ASSIGNED TASK
Starting at the first line of the data below, repeat each line word for word up to and including the line with "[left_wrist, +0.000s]".

INPUT

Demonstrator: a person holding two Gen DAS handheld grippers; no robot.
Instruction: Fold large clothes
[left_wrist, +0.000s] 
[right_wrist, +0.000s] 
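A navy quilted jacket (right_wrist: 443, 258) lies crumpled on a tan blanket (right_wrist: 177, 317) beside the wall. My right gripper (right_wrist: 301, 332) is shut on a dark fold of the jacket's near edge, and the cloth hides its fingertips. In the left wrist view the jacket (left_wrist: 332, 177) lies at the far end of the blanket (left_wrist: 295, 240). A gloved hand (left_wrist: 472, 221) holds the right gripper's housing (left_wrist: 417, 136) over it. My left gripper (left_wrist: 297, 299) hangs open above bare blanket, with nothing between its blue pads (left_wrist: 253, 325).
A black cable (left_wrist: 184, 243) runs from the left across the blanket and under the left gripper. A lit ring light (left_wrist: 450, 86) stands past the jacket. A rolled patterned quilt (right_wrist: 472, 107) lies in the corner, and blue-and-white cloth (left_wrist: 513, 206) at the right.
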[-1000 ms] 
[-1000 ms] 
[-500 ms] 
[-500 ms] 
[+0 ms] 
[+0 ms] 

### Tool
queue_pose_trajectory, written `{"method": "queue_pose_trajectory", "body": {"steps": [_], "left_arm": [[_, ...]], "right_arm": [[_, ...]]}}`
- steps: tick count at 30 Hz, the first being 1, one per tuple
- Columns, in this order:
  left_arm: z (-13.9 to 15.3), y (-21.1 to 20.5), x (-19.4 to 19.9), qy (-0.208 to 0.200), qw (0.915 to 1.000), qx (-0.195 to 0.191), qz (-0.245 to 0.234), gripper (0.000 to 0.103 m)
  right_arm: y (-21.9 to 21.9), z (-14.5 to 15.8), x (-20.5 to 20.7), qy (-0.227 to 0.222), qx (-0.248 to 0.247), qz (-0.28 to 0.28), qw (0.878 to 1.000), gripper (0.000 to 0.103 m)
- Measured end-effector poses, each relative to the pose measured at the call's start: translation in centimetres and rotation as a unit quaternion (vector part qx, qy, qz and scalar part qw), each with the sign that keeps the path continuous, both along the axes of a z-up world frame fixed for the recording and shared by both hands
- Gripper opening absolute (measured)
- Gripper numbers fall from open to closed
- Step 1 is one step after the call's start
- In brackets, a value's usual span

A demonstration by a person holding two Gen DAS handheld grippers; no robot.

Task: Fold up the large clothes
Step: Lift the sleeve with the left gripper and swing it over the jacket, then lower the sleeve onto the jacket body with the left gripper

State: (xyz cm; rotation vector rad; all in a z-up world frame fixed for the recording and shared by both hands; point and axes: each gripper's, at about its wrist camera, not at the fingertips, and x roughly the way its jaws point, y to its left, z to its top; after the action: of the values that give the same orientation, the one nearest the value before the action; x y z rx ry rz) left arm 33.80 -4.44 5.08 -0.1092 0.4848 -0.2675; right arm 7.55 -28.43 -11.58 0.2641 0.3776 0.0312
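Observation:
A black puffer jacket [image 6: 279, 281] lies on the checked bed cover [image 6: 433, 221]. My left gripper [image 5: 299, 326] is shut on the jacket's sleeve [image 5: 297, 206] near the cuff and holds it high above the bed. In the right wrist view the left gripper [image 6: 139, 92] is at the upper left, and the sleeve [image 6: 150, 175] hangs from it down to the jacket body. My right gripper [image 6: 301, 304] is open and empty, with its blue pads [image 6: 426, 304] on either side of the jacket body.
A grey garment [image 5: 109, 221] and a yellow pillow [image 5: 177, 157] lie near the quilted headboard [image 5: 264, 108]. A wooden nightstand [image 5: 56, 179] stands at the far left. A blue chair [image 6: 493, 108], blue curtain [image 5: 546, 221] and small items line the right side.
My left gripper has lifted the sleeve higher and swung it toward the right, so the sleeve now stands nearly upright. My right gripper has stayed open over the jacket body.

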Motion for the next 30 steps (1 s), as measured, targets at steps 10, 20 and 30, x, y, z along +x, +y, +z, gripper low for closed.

YOUR RESPONSE
Demonstrator: a person holding two Gen DAS handheld grippers; no robot.
Instruction: Fold large clothes
[left_wrist, +0.000s] 

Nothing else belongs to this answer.